Data & Decisions

Part I

Please note: this data contains many “NA”, or missing values. You should just ignore these until question 5, which asks specifically about them. In particular, do not bother subsetting them out for questions 1-4.

Compute summary statistics (minimum, mean, and maximum) and make a histogram of the total number of minutes each student spends in English class during one week. What about your results might be inaccurate? What would you do to investigate further? HINT: You need to use information from two different variables to answer this question, and you need to clean both variables first.

students$EnglishClassesPerWeek=sub("classes","",students$EnglishClassesPerWeek)
students$EnglishClassesPerWeek=sub("class","",students$EnglishClassesPerWeek)
students$EnglishClassesPerWeek=as.numeric(students$EnglishClassesPerWeek)

## Warning: NAs introduced by coercion

students$LengthEnglishClass=sub("min","",students$LengthEnglishClass)
students$LengthEnglishClass=as.numeric(students$LengthEnglishClass)

## Warning: NAs introduced by coercion

students$TotalNumberofMinutesforEnglish=students$EnglishClassesPerWeek*students$LengthEnglishClass

cat("We have cleaned the variables with the length of English classes and number of classes per week. We removed the unnecessary min and classes words and converted the values to numeric. We also created a new variable - TotalEnglishMinutesPerWeek that is the number of English classes multiplied by class length \n")

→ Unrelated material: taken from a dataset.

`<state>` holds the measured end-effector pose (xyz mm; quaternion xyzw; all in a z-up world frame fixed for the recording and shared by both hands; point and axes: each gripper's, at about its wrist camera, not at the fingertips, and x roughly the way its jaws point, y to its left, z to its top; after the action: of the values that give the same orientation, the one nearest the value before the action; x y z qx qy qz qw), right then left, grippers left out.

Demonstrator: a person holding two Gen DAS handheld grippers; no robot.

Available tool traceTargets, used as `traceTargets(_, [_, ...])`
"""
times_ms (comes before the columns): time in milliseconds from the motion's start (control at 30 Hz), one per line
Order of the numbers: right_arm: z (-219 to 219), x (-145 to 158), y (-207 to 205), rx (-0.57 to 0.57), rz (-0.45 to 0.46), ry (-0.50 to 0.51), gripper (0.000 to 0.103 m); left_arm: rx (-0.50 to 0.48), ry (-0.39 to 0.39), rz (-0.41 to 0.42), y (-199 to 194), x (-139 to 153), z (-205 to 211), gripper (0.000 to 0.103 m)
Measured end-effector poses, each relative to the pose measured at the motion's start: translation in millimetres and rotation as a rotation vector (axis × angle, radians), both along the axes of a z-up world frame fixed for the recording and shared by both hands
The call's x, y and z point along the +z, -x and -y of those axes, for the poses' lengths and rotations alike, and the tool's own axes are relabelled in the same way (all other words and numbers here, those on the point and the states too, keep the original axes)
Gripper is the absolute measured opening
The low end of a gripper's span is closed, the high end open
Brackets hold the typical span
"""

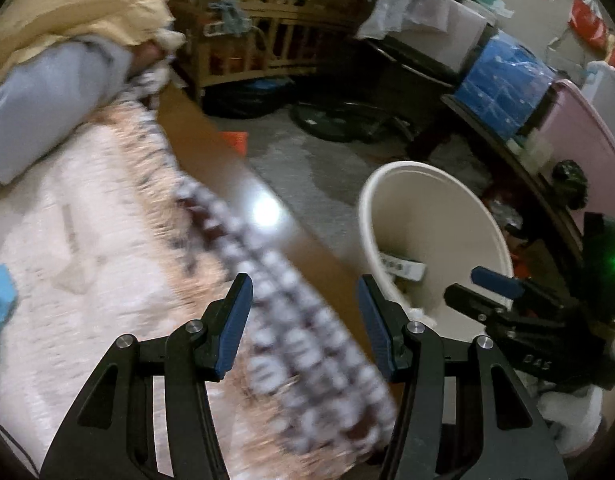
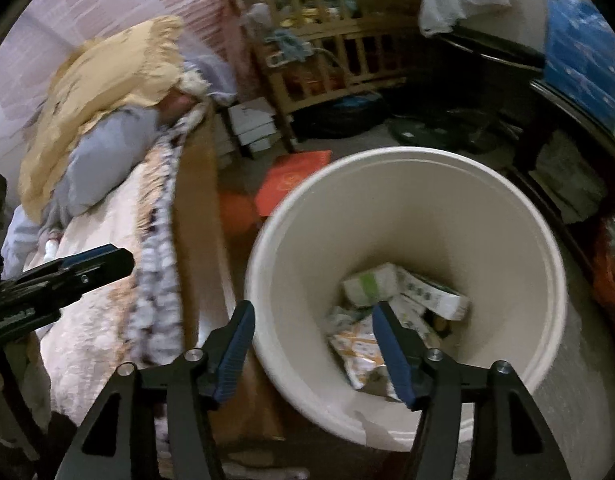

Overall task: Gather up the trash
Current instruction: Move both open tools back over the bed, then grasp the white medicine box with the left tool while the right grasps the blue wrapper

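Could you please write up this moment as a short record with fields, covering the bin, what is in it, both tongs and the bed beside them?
bin: white round bucket on the floor beside the bed, upright, open top
bin contents: crumpled wrappers and small cartons at the bottom
left tongs: open, nothing between them, over the bed's edge
right tongs: open, empty, above the bin's rim
bed: pale patterned blanket with a fringed border

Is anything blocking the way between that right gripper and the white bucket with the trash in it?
Nothing visible does. The right gripper hangs open and empty over the near rim of the white bucket, whose mouth is uncovered, with trash packets at the bottom.
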<state>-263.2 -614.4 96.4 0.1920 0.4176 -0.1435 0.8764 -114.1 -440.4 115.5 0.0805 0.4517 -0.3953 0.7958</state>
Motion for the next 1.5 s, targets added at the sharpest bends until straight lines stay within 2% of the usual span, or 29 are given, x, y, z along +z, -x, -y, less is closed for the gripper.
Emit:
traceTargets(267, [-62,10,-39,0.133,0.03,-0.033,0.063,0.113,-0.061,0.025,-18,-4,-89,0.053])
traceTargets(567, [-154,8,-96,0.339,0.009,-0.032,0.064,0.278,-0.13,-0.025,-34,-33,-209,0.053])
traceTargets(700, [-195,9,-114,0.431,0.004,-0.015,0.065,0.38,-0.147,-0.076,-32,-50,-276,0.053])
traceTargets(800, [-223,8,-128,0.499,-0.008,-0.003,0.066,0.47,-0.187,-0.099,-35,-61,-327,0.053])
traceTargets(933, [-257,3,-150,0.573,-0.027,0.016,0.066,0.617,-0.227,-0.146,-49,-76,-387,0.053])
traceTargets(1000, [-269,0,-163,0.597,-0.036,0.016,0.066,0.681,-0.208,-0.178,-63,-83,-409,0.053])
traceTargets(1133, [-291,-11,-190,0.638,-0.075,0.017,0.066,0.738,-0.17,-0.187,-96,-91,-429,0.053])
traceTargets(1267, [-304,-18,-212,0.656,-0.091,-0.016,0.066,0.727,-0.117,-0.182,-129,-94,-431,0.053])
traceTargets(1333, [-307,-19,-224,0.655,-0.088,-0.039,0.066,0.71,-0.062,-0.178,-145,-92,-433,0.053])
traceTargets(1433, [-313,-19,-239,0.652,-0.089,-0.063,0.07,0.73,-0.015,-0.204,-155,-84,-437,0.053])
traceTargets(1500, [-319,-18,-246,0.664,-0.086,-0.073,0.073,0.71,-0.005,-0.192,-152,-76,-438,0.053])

## We have cleaned the variables with the length of English classes and number of classes per week. We removed the unnecessary min and classes words and converted the values to numeric. We also created a new variable - TotalEnglishMinutesPerWeek that is the number of English classes multiplied by class length

summary(students$TotalNumberofMinutesforEnglish)

##    Min. 1st Qu.  Median    Mean 3rd Qu.    Max.    NA's 
##     0.0   225.0   250.0   265.7   300.0  2400.0     289

hist(students$TotalNumberofMinutesforEnglish, 
     breaks = 100, 
     col = "turquoise1", 
     border = "black", 
     main="Total Number of Minutes each student spends in English Class per week", 
     xlab="Total Number of Minutes Studying English per Week", ylab="Number of Students")

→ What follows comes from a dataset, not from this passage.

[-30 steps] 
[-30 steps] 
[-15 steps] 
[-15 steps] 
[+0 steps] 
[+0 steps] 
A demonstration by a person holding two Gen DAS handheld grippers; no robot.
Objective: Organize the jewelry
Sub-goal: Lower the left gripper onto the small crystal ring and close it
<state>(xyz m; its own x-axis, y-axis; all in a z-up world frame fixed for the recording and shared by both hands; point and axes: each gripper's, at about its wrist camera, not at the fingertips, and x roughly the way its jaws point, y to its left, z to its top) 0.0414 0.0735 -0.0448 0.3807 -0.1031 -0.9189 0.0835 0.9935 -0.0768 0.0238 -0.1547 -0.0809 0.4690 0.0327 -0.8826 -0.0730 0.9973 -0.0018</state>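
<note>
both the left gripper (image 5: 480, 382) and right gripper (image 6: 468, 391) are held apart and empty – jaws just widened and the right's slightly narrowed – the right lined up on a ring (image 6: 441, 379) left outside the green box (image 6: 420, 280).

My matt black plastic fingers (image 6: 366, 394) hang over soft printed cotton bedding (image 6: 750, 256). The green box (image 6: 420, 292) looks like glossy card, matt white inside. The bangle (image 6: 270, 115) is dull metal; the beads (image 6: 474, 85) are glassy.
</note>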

The results might be innacurate because there are a lot of missing values. Some rows may contain incomplete or inconsistent entries, such as missing values for either class length or number of classes per week, which would result in erroneous total minutes. What could be done is we could dentify rows where the length of classes or the number of classes per week is missing or zero and determine whether these values should be excluded from analysis. We can also investigate students who have unusually high or low total minutes to check for data entry errors or inconsistencies.

2.How does the mean reading score compare between students who read for more than 30 minutes per day (outside of class), and those who read for 30 minutes or less per day? HINT: use tapply!

students$ReadMoreThan30min=ifelse(students$DailyReading=="30 minutes or less a day",0,1)
mean_reading_scores <- tapply(students$ReadingScore, students$ReadMoreThan30min, mean)
mean_reading_scores

##        0        1 
## 483.5471 534.3946

3.How many students have a mother with the word “business” in her occupation? How many students have a father with the word “business” in his occupation? HINT: Make sure you include “business”, ”Business”, ”BUSIness”, etc.

students$MotherBusiness <- grepl("business",tolower(students$MotherOccupation))
table(students$MotherBusiness)

## 
## FALSE  TRUE 
##  5158    75

students$FatherBusiness <- grepl("business",tolower(students$FatherOccupation))
table(students$FatherBusiness)

## 
## FALSE  TRUE 
##  5179    54

mother_business_count <- sum(students$MotherBusiness, na.rm = TRUE)
father_business_count <- sum(students$FatherBusiness, na.rm = TRUE)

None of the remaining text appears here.